I mean, they can't add digital services with that core. They can't they can't add any of those things. And so but, again, the CUSO model, this, like, revolution CUSO. If we get the best of the best, the CUSO of CUSOs would make it affordable because we get a lot of people on there then they can get that, you know, coveted economies of scale without merging.
Ben: Right.
Denise: And that's what they need because that's always been the excuse. Oh, you gotta you know, economies of scale. If you're not over five hundred, that's when it hits in over five hundred million.
That's math. That's an not a strategy.
Alright.
Ben: So, clearly some common challenges between some of these small credit unions. You mentioned a subset, maybe some that are, you know, held hostage based on, you know, some systems or core system or whatever it might be in in place that's just not allowing them to do the things that they need to do to continue to move forward and stay relevant to their membership. What other common needs do small credit unions have. Maybe maybe not even, one that tells a little doom and gloomy of these, this small subset that's, you know, in this really tough spot with the system that just can't be upgraded and they're pulled hostage by a contractor.
Denise: So the other thing that's happened, I wrote about this, in a CU Insight article earlier this year. I did a lot of research because I'm all about cause and effect, right, root cause, And, you know, what are what are what are those things? And the other thing that I uncovered is, it's getting harder and harder to recruit CEO's for smaller credit unions. And if you think about the number of credit unions in America now is under forty seven hundred.
Three thousand under two hundred and fifty million. And then there are only little not even five hundred that are over a billion. But that the that little group over a billion represent, like, seventy two percent of all the assets of freight unions. And that mirrors the wealth gap in America if you think about it.
Right? It very much mirrors the wealth gap. And what that has happened in the credit union system so then you think about state trade associations. Right?
Fewer and fewer credit unions are less than forty here in New Mexico, and the whole due structure has created kind of a wealth gap thing too. Right? The big, big, big credit unions pay incredible dues, the little ones don't. And so I I understand, you know, why the technology goes to that.
But the thing I was really shocked at was accused executive compensation salary survey that was published in twenty twenty two. The median compensation for a CEO, Clayton's CEO, and this is base plus bonus was over four hundred thousand dollars.
The median.
And so if you think about that, I mean, that's and it and it went up eighteen percent in one year was noted in that one survey. So the salaries have just gotten crazy. I don't encourage anybody a good living, but yowza. So then what that does is you've got the same kind of a wealth gap in salary We had a credit union CEO retire here after twenty five years, you know, rural New Mexico, making fifty thousand dollars a year. And, you know, fifty thousand dollars a year, for a for where they live in New Mexico, they you can live. Can you recruit with that?
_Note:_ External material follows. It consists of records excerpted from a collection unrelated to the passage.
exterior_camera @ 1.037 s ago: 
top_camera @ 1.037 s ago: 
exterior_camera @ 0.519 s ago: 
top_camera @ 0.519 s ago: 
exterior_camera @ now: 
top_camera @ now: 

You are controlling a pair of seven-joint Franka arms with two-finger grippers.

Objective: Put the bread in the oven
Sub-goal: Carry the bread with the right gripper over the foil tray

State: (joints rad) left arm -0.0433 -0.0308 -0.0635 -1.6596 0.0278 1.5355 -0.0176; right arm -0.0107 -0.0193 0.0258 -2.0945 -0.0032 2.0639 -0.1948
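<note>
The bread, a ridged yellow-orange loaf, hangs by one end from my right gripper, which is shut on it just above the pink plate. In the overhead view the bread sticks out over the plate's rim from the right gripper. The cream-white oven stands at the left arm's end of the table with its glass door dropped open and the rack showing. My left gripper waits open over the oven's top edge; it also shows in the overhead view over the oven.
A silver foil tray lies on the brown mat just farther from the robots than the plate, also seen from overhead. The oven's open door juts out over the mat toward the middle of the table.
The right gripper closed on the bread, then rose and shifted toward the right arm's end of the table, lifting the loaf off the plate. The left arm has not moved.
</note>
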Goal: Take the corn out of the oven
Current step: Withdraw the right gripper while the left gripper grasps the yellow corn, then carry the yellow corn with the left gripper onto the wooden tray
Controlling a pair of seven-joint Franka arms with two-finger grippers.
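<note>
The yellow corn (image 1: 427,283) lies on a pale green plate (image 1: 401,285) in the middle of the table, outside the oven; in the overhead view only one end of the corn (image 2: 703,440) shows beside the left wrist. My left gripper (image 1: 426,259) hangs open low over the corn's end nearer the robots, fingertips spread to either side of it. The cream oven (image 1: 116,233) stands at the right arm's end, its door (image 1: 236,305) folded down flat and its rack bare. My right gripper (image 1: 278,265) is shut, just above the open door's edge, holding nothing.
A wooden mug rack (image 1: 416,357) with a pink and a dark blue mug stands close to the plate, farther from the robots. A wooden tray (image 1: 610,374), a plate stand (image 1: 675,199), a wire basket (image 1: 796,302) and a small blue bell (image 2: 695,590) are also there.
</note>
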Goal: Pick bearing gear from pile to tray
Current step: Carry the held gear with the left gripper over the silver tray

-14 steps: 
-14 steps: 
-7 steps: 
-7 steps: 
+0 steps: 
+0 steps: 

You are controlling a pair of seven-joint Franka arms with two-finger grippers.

Go. And so we find it's getting harder and harder. It used to be that a c suite at a, you know, five hundred plus million dollar credit union would would jump at the opportunity to manage a hundred million dollar credit union, but now they take a cut and pay. Right?
And so we're we're seeing that more and more. Getting harder and harder to recruit for small credit union CEOs. So my idea, because I don't just, like, I always think there's the problem. What are some solutions?
I reached out or actually, a DE, a recent DE, a credit union development educator, filled out the form of this CU De Novo collected volunteering that they wanted to help. And so I put I said to her, Hey, your credit and development educator, best class ever. Right?
On fire, young, young, amazing woman, who wants you know, Creetings are gonna be her career, but she's middle management. And I I challenged her. I said, I know the de is your your goal is that you continue to work on projects. Right?
And she actually has a team. I said, here's your team's challenge. She create a program like a peace corps or like a traveling nurse program. Where you have these young people go into a program, and they wanna become a CEO of a small credit union, and they agree to be deployed like, for a year or two to rural New Mexico and now, let's say a loan manager at a midsize gets to be the CEO of a fifty million dollar credit union in rural New Mexico.
They've now got that on their resume. They've got that skill set. There are solutions. Right?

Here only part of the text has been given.